**WORK INSTRUCTIONS**
Here are the records. Write out exactly the lines between the one holding "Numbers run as" and the one holding "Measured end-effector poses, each", inclusive.

**PROVIDED MATERIAL**
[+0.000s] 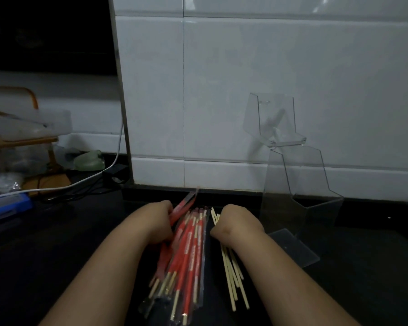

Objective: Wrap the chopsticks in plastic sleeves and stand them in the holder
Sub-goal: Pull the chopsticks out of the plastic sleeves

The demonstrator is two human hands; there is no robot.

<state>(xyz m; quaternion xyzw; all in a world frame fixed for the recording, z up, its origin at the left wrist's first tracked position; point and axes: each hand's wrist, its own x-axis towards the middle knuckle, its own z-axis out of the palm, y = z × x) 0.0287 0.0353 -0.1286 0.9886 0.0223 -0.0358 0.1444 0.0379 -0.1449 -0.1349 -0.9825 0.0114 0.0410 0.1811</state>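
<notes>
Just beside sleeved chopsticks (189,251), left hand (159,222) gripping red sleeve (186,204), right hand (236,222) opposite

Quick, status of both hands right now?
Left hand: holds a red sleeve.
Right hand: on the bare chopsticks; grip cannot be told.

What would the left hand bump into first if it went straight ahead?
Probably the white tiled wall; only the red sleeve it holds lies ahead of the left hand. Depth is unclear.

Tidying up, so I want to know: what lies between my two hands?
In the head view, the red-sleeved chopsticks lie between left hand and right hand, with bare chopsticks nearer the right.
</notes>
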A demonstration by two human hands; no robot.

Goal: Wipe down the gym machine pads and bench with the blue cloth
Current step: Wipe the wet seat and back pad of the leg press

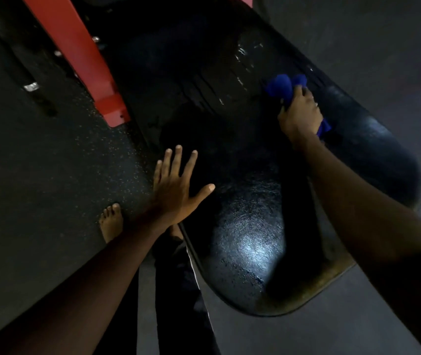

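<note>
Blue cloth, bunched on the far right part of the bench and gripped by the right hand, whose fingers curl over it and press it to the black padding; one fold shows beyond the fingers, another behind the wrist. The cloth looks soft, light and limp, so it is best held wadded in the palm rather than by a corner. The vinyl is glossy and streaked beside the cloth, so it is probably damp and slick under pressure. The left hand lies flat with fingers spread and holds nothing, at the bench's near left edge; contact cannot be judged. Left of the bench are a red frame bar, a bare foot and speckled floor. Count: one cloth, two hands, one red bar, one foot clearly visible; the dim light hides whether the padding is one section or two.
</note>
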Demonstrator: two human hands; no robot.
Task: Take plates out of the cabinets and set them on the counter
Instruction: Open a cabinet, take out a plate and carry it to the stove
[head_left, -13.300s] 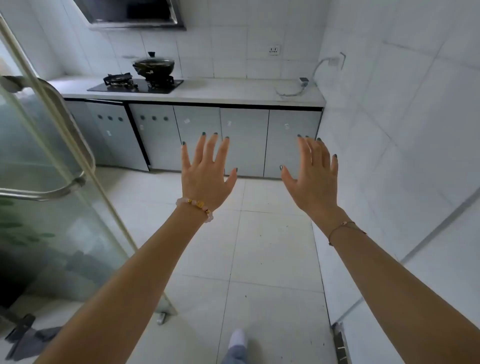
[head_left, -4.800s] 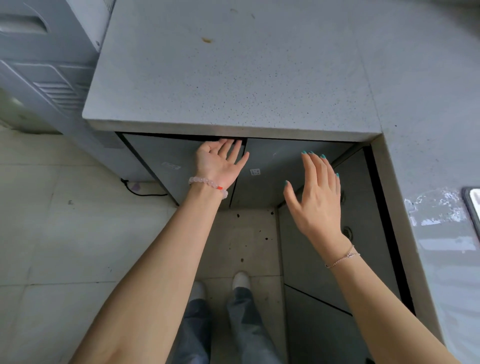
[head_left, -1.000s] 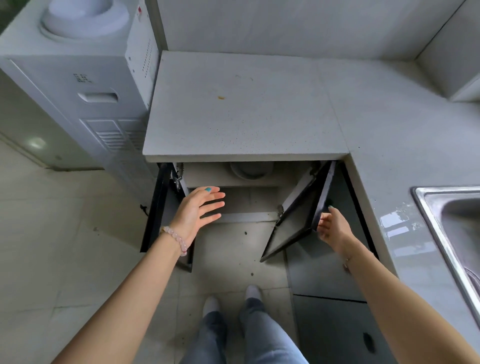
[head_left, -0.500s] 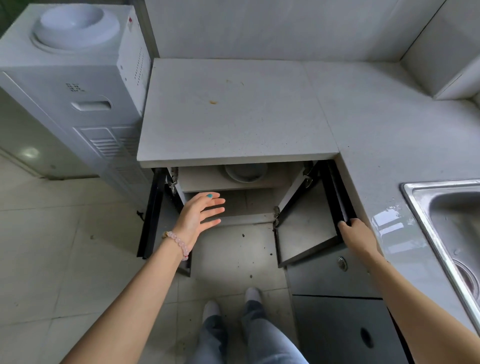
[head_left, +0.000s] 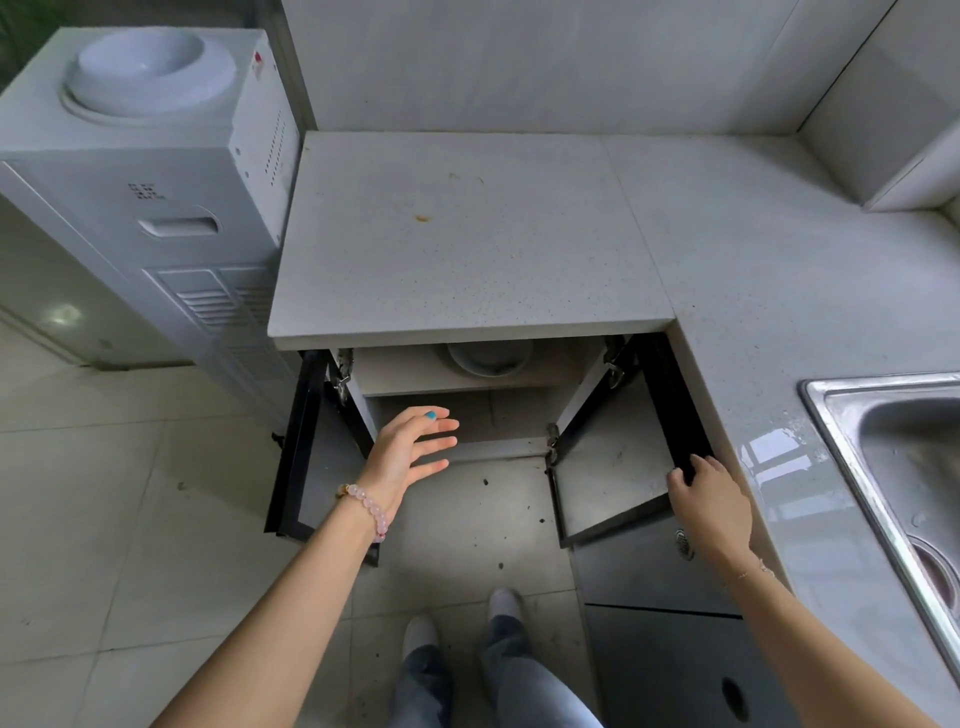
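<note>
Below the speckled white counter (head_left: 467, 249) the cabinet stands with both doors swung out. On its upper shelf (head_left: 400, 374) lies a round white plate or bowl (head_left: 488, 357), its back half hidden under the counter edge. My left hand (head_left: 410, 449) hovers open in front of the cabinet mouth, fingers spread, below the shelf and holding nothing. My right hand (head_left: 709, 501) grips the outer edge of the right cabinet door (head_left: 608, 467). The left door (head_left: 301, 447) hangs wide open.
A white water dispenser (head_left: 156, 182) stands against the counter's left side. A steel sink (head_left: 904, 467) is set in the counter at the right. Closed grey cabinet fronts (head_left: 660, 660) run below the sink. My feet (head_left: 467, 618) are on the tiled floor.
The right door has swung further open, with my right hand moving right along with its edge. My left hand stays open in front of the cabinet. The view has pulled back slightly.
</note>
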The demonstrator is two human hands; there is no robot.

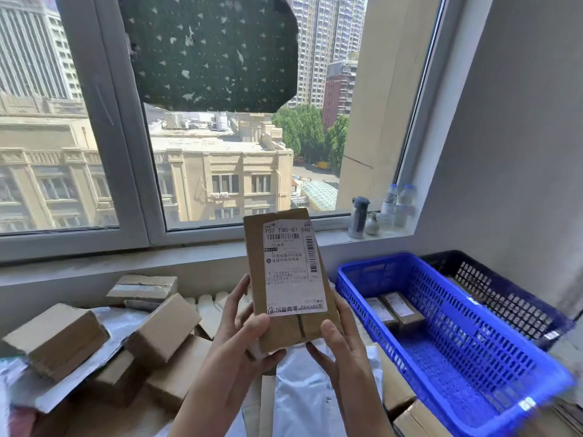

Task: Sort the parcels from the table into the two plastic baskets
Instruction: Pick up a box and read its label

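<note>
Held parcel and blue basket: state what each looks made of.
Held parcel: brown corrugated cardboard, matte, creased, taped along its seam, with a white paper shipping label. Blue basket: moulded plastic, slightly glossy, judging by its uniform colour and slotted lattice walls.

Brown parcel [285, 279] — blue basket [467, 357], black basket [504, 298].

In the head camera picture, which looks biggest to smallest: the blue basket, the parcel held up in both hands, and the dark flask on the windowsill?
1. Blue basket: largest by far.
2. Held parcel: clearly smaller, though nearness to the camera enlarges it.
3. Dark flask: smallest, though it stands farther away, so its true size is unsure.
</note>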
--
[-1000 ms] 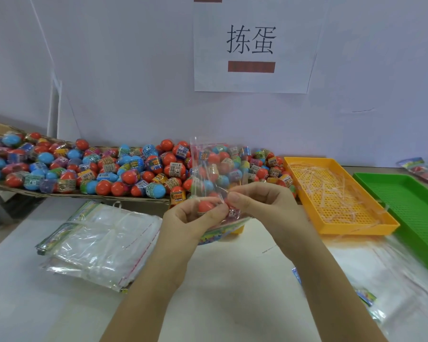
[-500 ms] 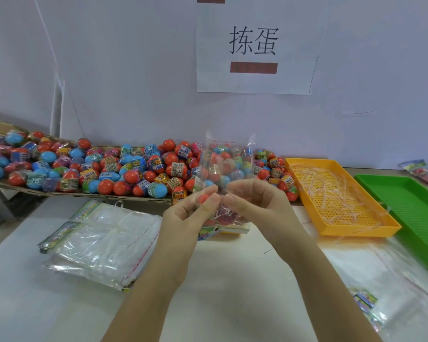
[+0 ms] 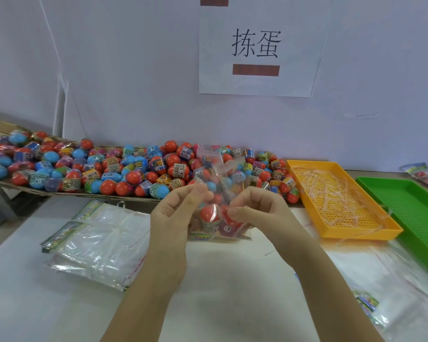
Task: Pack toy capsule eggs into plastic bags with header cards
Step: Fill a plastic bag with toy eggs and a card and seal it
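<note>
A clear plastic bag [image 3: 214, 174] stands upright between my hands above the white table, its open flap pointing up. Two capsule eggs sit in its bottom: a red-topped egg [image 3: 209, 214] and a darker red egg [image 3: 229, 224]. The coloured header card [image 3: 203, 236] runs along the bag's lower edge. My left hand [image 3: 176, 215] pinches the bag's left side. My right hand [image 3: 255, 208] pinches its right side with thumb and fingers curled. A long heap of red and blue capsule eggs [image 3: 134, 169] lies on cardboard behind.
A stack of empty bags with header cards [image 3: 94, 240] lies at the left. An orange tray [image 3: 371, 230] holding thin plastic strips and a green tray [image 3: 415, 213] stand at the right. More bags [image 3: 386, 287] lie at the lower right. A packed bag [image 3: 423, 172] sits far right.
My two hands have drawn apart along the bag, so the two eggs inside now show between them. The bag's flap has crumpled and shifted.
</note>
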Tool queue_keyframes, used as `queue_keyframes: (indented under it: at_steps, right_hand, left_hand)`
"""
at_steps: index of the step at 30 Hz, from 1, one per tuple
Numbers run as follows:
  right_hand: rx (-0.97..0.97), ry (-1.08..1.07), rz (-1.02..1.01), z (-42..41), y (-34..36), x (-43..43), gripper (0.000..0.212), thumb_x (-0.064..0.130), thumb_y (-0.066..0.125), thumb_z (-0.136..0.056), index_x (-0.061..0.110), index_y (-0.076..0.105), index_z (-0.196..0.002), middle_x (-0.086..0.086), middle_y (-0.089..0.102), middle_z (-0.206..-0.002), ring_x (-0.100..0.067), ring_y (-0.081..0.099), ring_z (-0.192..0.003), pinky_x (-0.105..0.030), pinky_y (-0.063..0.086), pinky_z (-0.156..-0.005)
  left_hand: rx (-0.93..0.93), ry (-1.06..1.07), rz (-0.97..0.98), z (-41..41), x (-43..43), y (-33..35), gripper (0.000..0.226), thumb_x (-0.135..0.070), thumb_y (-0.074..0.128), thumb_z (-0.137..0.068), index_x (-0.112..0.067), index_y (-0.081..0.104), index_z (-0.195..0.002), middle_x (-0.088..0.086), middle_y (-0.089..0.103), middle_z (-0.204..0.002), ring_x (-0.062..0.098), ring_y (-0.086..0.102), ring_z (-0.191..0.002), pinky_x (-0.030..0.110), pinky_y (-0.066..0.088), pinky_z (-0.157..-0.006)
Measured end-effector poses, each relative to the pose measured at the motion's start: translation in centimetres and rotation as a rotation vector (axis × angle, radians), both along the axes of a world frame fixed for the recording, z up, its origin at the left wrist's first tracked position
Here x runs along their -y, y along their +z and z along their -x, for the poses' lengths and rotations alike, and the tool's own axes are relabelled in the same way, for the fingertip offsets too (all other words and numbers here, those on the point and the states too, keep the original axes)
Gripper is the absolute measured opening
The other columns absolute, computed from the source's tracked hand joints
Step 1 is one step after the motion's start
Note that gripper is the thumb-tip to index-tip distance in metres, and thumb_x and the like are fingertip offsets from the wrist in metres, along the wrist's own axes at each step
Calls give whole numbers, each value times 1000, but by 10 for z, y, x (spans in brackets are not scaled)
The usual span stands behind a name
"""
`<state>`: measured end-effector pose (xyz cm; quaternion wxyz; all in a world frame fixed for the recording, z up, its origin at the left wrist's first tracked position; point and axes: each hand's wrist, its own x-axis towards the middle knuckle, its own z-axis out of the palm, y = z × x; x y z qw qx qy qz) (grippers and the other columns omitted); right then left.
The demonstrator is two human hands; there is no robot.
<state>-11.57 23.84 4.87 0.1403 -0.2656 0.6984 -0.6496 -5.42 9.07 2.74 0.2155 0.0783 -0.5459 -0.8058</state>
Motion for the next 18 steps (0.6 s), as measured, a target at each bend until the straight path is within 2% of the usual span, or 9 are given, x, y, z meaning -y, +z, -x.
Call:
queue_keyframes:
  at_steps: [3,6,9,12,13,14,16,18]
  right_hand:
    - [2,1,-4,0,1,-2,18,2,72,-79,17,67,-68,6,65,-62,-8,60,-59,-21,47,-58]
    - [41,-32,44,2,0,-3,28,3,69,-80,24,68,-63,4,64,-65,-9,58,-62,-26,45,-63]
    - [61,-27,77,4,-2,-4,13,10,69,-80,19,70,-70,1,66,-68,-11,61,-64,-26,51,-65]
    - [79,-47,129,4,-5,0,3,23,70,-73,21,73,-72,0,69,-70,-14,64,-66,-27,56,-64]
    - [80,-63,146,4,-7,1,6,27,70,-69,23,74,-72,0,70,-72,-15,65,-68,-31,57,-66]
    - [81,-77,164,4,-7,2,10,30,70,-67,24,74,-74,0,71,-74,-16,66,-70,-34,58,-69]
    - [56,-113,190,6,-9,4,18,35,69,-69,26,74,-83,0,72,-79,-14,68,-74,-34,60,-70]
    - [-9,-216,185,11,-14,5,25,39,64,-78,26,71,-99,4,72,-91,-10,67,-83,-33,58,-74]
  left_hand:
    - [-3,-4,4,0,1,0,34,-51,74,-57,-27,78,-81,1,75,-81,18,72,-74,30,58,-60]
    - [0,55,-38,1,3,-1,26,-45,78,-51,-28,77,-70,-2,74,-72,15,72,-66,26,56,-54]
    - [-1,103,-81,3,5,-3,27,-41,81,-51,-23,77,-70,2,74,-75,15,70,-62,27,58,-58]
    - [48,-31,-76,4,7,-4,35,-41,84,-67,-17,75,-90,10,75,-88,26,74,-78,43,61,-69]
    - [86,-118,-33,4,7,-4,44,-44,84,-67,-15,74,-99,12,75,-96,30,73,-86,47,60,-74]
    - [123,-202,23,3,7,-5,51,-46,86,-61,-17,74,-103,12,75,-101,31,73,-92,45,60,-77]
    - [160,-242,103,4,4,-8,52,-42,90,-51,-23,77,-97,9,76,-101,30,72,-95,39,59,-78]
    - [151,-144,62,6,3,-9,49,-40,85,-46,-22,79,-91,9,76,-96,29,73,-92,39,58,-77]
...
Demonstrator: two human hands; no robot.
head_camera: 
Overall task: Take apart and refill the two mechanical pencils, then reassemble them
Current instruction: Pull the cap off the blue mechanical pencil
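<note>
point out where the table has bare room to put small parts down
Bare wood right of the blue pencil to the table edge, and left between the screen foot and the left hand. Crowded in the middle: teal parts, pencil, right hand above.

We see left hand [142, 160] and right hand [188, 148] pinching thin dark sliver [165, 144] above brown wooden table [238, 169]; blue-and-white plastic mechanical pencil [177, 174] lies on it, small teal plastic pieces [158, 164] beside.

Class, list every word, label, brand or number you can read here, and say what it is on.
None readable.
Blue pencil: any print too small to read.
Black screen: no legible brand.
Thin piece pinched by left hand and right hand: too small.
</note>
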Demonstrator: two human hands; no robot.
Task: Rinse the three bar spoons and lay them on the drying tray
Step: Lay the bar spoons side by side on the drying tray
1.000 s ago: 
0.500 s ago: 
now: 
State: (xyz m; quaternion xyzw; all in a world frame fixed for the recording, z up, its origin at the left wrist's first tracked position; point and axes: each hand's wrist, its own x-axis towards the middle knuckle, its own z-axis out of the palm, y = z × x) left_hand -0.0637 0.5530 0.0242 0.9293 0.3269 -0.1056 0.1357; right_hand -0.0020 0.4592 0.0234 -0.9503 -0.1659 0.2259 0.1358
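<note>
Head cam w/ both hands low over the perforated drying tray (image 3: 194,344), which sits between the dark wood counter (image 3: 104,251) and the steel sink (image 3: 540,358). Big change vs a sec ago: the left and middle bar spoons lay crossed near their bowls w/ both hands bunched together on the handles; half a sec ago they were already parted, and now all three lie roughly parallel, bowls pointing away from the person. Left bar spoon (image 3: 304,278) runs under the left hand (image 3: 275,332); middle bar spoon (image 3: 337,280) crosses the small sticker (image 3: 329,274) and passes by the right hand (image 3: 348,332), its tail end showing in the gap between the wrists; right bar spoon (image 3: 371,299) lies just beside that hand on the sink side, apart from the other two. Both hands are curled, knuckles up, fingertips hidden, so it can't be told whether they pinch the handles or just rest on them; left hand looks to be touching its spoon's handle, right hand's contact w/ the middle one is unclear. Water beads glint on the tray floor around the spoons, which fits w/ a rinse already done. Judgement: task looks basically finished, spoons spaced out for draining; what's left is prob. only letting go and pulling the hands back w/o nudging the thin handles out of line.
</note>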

**TASK OUTPUT**
Numbers run as follows:
  right_hand: rx (-0.97..0.97), ry (-1.08..1.07), rz (-1.02..1.01), z (-42..41), y (-34..36), x (-43..43), gripper (0.000..0.212), thumb_x (-0.064..0.130), thumb_y (-0.066..0.125), thumb_z (-0.136..0.056), index_x (-0.061..0.110), index_y (-0.076..0.105), index_z (-0.196..0.002), middle_x (-0.086..0.086), middle_y (-0.089..0.102), middle_z (-0.206..-0.002), ring_x (-0.100..0.067), ring_y (-0.081..0.099), ring_z (-0.192..0.003), pinky_x (-0.105..0.030), pinky_y (-0.063..0.086), pinky_z (-0.156..-0.005)
  left_hand: rx (-0.93..0.93), ry (-1.06..1.07), rz (-0.97..0.98), z (-41..41), x (-43..43), y (-33..35), gripper (0.000..0.226), thumb_x (-0.135..0.070), thumb_y (-0.074..0.128), thumb_z (-0.137..0.068), index_x (-0.112..0.067), index_y (-0.081..0.104), index_z (-0.195..0.002), middle_x (-0.088..0.086), middle_y (-0.089..0.103), middle_z (-0.204..0.002), ring_x (-0.062..0.098), ring_y (-0.086..0.102), ring_z (-0.191..0.002), pinky_x (-0.030..0.110), pinky_y (-0.066..0.088), pinky_z (-0.157..-0.006)
Measured end-effector poses, each relative to the pose measured at the motion's start: translation in centimetres and rotation as a rotation vector (axis × angle, radians), both along the axes of a world frame fixed for the recording, z up, its origin at the left wrist's first tracked position

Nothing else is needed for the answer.